• What to work on: Give the data again, word for word.

• Given information:
[Start of Attachment]

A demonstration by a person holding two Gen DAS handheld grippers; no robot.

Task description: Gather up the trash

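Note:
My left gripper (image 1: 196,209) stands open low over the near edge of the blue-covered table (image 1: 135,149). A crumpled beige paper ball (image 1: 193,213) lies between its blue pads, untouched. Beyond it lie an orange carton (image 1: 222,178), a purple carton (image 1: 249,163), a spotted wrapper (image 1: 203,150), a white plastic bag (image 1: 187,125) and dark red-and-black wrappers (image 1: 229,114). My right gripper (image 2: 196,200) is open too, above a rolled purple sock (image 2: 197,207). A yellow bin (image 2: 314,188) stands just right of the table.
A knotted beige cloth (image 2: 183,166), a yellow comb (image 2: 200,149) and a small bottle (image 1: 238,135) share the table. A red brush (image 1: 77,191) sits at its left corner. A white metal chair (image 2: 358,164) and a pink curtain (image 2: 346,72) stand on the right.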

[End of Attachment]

• Output for this task:
A demonstration by a person holding two Gen DAS handheld grippers; no robot.

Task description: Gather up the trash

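Note:
My left gripper (image 1: 196,209) stands open low over the near edge of the blue-covered table (image 1: 135,149). A crumpled beige paper ball (image 1: 193,213) lies between its blue pads, untouched. Beyond it lie an orange carton (image 1: 222,178), a purple carton (image 1: 249,163), a spotted wrapper (image 1: 203,150), a white plastic bag (image 1: 187,125) and dark red-and-black wrappers (image 1: 229,114). My right gripper (image 2: 196,200) is open too, above a rolled purple sock (image 2: 197,207). A yellow bin (image 2: 314,188) stands just right of the table.
A knotted beige cloth (image 2: 183,166), a yellow comb (image 2: 200,149) and a small bottle (image 1: 238,135) share the table. A red brush (image 1: 77,191) sits at its left corner. A white metal chair (image 2: 358,164) and a pink curtain (image 2: 346,72) stand on the right.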

No additional output is required.